Pour autant, Veblen estime que « l’évolutionnisme » de Schmoller demeure inabouti. En effet, dès qu’il en vient à aborder la situation économique qui lui est contemporaine, Schmoller abandonne le terrain de la science pour investir le champ de la pensée normative. « Cette digression dans l’homilétique et le conseil pour la réforme » 334 [1902, p. 269] n’est pas étrangère au fait que, pour Schmoller, « les théories économiques devraient servir de fondement à la prise de décision politique » 335 [Dopfer, 1998a, p. 99]. Veblen rejette clairement cette idée selon laquelle la raison d’être de la science économique serait politique. Selon lui, la science est par nature un savoir désintéressé, non un instrument pour l’action (cf. supra partie 1). Si Veblen ne dénie pas la légitimité des analyses normatives, du moins quand elles ont en vue l’intérêt général de la société et non quelque intérêt partisan, elles doivent toujours être clairement distinguées des théories scientifiques. Ainsi, l’erreur de Schmoller ne serait pas tant de formuler des énoncés normatifs que de les considérer comme scientifiques.
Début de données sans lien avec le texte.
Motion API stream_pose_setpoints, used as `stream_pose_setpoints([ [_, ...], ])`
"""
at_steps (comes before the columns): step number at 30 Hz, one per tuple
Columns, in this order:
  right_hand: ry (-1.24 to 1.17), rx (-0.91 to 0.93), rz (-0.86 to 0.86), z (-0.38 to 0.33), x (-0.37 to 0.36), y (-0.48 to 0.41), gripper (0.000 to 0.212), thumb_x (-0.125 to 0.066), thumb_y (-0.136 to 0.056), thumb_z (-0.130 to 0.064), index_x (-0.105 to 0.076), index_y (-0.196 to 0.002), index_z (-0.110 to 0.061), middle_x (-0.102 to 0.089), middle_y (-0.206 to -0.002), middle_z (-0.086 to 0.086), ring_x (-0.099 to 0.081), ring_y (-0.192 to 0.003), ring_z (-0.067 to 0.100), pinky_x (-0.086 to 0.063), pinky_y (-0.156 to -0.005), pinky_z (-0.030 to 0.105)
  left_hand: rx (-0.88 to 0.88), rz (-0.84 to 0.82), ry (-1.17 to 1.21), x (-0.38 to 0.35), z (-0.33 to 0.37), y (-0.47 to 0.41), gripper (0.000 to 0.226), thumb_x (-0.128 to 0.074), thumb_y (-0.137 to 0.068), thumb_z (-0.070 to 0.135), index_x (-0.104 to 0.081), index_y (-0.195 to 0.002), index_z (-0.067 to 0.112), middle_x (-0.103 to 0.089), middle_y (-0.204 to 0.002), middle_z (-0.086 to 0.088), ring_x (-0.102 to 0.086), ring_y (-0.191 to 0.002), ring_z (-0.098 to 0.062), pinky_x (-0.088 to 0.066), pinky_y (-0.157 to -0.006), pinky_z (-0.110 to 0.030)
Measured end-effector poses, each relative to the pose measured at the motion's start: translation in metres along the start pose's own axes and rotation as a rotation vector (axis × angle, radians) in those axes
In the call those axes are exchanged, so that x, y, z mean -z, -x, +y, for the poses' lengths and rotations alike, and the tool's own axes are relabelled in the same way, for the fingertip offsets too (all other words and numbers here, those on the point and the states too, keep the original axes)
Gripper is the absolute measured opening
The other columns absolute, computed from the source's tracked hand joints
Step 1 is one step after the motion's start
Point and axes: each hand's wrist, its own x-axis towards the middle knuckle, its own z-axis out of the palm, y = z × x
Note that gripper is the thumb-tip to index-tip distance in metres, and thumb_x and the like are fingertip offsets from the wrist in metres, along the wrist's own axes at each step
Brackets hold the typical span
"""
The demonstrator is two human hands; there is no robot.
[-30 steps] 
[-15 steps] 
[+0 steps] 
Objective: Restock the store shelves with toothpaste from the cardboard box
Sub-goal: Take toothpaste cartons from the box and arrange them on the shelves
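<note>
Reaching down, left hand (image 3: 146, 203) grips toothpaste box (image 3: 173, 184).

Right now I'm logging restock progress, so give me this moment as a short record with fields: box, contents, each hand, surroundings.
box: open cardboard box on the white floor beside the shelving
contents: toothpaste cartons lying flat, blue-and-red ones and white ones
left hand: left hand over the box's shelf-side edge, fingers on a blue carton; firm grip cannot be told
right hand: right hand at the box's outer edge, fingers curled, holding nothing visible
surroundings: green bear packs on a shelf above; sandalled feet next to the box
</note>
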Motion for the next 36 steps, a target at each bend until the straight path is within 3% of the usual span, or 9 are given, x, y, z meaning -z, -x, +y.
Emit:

Nous reviendrons sur ce point lorsque nous interpréterons les propres conceptions normatives de Veblen (cf. infra chap. 8, section 1). Pour l’instant, il s’agit de montrer que la confusion de Schmoller entre les jugements de valeur et les jugements de fait entrave irrémédiablement l’aboutissement de son projet scientifique. En effet, dès lors que son étude prend les institutions économiques contemporaines comme objet, « [son] raisonnement […] perd la nature d’une explication génétique des phénomènes » [1902, p. 269]. Ainsi, qu’il aborde l’institution de la famille ou celle de l’entreprise d’affaires, « [son] attention […] s’écarte du processus de croissance et des circonstances qui le conditionnent, pour s’attacher à l’intérêt de conserver les bons résultats obtenus et aux moyens de se battre pour les préserver » [1902, p. 277]. Ce glissement du domaine scientifique vers le champ politique a des conséquences sur le contenu même des concepts utilisés par Schmoller et, partant, sur sa théorie du développement économique des sociétés. Comme l’affirment Nau & Steiner [2002, p. 1008], Schmoller considère « la morale […] non comme une contrainte externe ou interne pesant sur le comportement économique, mais plutôt comme un intérêt rationnel de la communauté à s’auto-contraindre, collectivement déterminé et codifié dans des règles institutionnelles ». Ces règles morales, conçues comme l’expression d’une rationalité sociale, sont censées s’imposer progressivement aux hommes telle une évidence. Pour Veblen, cette croyance est révélatrice de la persistance d’un biais hégélien dans la pensée de l’auteur [Veblen, 1902, p. 263 ; Nau & Steiner, 2002, p. 1008]. Au total, Schmoller aurait donc imparfaitement réalisé son projet scientifique.

Notes
331.

« His protest ran not only against the methods and results of the classical writers, but also against the views professed by the leaders of the historical school, both as regards the scope of the science and as regards the character of the laws or generalisations sought by the science »

332.

« The survey of details and the empirical generalisations reached by its help are useful for the scientific purpose only as they serve the end of an eventual formulation of the laws of causation that work out in the process of economic life ».

333.

« The causes in terms of which economic theory must in the last resort formulate its results are psychical facts – facts of human motives and propensities ».

334.

« This digression into homiletics and reformatory advice ». Comme nous l’avons déjà noté (supra chap. 3, 1.1.2.), Veblen emploie le terme « homilétique » pour désigner les procédés de légitimation de l’ordre socio-économique en vigueur.

335.

Bien que ce soit sur la base d’arguments différents de ceux employés par Veblen, Dopfer [1998a, p. 103] affirme lui aussi que Schmoller n’a pas réussi à développer une approche « véritable[ment] évolutionniste » de l’économie.